● HOW TO COMPLETE THIS TASK
Take the entries below and print only the lines from the one with "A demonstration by" through the one with "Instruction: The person", exactly as they stand, both ends included.

● DATA SHOWN
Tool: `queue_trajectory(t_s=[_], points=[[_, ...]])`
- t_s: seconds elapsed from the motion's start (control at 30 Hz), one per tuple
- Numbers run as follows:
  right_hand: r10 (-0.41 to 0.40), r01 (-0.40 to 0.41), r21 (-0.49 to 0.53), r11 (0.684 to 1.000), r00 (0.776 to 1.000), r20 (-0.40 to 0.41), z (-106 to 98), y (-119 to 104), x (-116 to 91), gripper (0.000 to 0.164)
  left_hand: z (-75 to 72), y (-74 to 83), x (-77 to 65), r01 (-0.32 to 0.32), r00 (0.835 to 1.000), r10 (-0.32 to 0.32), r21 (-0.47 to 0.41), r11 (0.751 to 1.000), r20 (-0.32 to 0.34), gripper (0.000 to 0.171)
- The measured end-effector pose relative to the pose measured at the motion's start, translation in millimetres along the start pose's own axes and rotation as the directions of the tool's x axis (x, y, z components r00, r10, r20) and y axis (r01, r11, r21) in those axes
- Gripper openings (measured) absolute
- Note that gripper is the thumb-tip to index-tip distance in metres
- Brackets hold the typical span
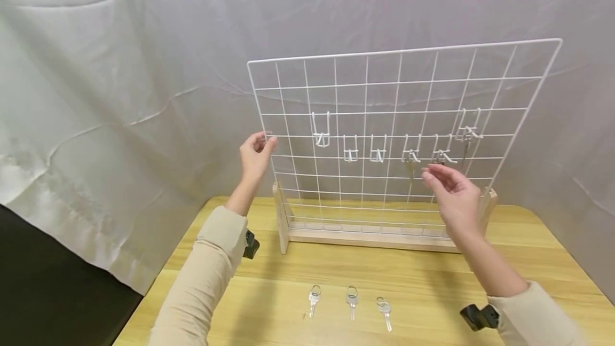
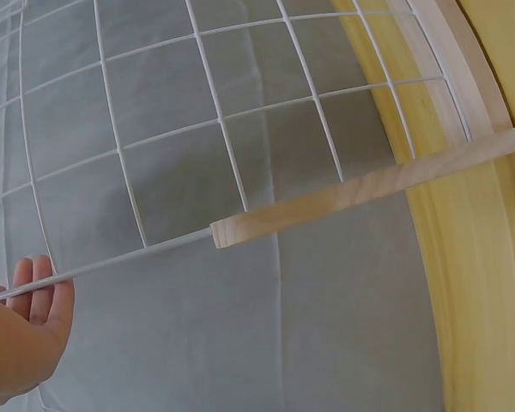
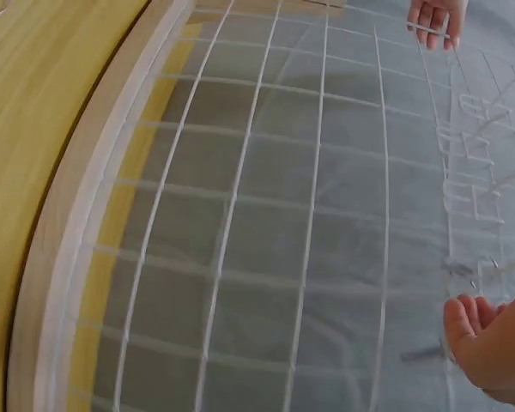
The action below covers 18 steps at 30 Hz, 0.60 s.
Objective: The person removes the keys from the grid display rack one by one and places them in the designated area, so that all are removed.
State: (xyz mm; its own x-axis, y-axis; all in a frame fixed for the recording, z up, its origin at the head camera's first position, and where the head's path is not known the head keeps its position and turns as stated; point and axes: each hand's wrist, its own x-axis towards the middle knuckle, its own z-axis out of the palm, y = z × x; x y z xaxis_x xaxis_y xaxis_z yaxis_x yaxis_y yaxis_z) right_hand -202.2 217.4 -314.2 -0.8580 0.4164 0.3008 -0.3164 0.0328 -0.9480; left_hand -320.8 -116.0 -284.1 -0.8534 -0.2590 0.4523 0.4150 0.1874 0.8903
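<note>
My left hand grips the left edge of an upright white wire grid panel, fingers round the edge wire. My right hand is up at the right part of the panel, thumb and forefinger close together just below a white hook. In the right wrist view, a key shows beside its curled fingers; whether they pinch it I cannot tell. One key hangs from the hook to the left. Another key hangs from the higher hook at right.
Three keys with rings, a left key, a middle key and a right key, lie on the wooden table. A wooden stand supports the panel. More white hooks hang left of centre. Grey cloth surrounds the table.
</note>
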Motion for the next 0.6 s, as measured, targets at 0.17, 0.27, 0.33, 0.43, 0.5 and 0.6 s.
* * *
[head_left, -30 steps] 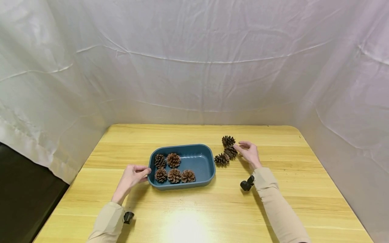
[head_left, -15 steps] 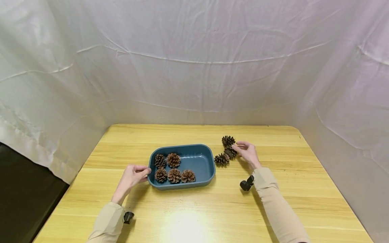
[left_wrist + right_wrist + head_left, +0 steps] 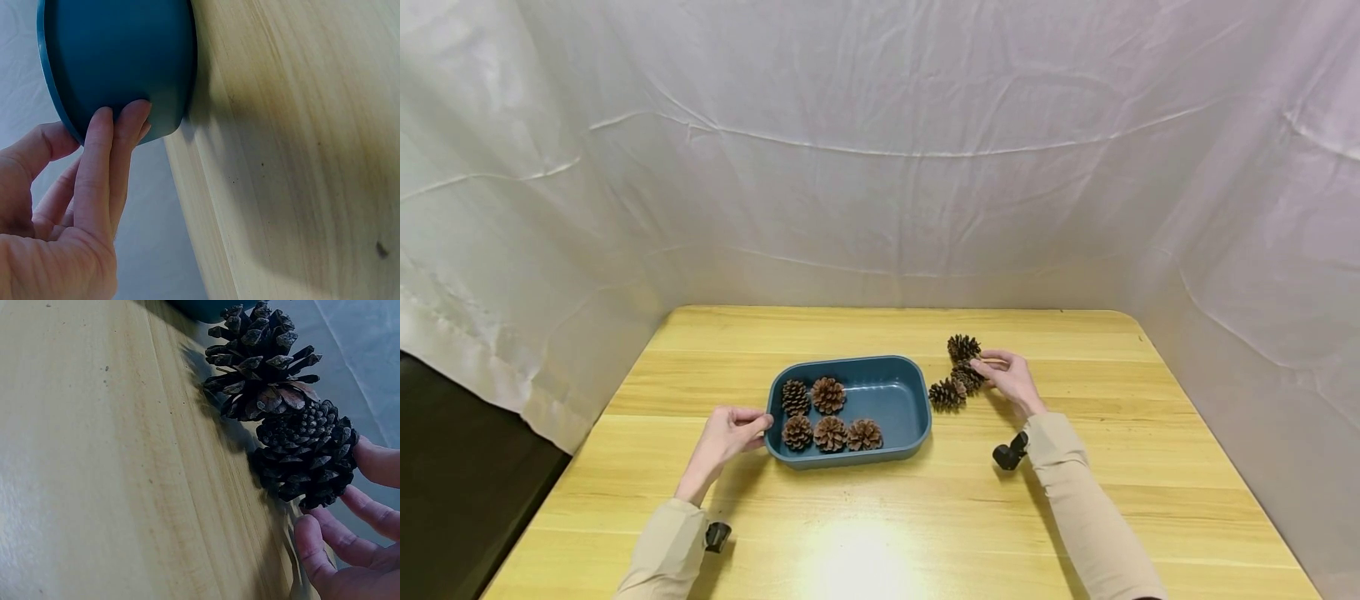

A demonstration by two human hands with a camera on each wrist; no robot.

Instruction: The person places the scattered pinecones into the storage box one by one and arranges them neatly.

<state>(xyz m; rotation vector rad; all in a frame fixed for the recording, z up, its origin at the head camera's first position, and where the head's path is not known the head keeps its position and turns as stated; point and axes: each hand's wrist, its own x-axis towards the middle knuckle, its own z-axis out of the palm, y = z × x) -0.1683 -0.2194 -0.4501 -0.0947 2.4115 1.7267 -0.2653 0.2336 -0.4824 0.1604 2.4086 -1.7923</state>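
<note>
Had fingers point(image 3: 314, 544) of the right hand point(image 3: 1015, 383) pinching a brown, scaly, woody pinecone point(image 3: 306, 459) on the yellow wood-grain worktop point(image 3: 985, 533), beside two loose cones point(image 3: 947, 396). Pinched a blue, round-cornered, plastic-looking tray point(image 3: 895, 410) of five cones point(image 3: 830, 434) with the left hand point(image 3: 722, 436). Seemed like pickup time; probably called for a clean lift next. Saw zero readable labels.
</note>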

● ANSWER SPACE
A demonstration by two human hands with a camera on each wrist; no robot.

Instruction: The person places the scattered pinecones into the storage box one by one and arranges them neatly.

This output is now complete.